== What is required ==
Everything in the listing below must be set down again exactly.

====== Information shown

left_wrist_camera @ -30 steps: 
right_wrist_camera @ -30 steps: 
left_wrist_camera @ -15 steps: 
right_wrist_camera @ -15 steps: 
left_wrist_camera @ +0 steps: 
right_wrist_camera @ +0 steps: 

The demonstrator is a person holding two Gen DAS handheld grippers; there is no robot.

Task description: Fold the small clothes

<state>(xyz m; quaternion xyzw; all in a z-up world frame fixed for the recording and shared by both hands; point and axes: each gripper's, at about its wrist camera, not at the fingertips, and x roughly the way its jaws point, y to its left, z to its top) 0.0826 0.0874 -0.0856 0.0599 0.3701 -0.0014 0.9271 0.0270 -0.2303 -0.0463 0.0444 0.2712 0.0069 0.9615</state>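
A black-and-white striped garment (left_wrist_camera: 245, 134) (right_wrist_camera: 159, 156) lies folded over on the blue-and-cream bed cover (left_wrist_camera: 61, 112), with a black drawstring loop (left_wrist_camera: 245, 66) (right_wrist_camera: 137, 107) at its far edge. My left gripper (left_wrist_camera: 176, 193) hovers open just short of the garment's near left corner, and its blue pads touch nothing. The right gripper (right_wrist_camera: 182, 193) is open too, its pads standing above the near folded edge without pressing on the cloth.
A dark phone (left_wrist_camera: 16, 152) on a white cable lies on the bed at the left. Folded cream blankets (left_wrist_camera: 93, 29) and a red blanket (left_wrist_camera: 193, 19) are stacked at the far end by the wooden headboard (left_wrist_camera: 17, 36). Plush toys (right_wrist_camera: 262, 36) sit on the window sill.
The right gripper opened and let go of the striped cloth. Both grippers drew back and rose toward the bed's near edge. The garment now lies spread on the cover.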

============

== Answer area ==
left_wrist_camera @ -30 steps: 
right_wrist_camera @ -30 steps: 
left_wrist_camera @ -15 steps: 
right_wrist_camera @ -15 steps: 
left_wrist_camera @ +0 steps: 
right_wrist_camera @ +0 steps: 

The demonstrator is a person holding two Gen DAS handheld grippers; there is no robot.

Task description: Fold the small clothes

<state>(xyz m; quaternion xyzw; all in a z-up world frame fixed for the recording and shared by both hands; point and axes: each gripper's, at about its wrist camera, not at the fingertips, and x roughly the way its jaws point, y to its left, z to its top) 0.0826 0.0874 -0.0856 0.0599 0.3701 -0.0014 0.9271 0.0270 -0.2303 -0.0463 0.0444 0.2712 0.0069 0.9615</state>
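A black-and-white striped garment (left_wrist_camera: 245, 134) (right_wrist_camera: 159, 156) lies folded over on the blue-and-cream bed cover (left_wrist_camera: 61, 112), with a black drawstring loop (left_wrist_camera: 245, 66) (right_wrist_camera: 137, 107) at its far edge. My left gripper (left_wrist_camera: 176, 193) hovers open just short of the garment's near left corner, and its blue pads touch nothing. The right gripper (right_wrist_camera: 182, 193) is open too, its pads standing above the near folded edge without pressing on the cloth.
A dark phone (left_wrist_camera: 16, 152) on a white cable lies on the bed at the left. Folded cream blankets (left_wrist_camera: 93, 29) and a red blanket (left_wrist_camera: 193, 19) are stacked at the far end by the wooden headboard (left_wrist_camera: 17, 36). Plush toys (right_wrist_camera: 262, 36) sit on the window sill.
The right gripper opened and let go of the striped cloth. Both grippers drew back and rose toward the bed's near edge. The garment now lies spread on the cover.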

No part of the exercise is left unanswered.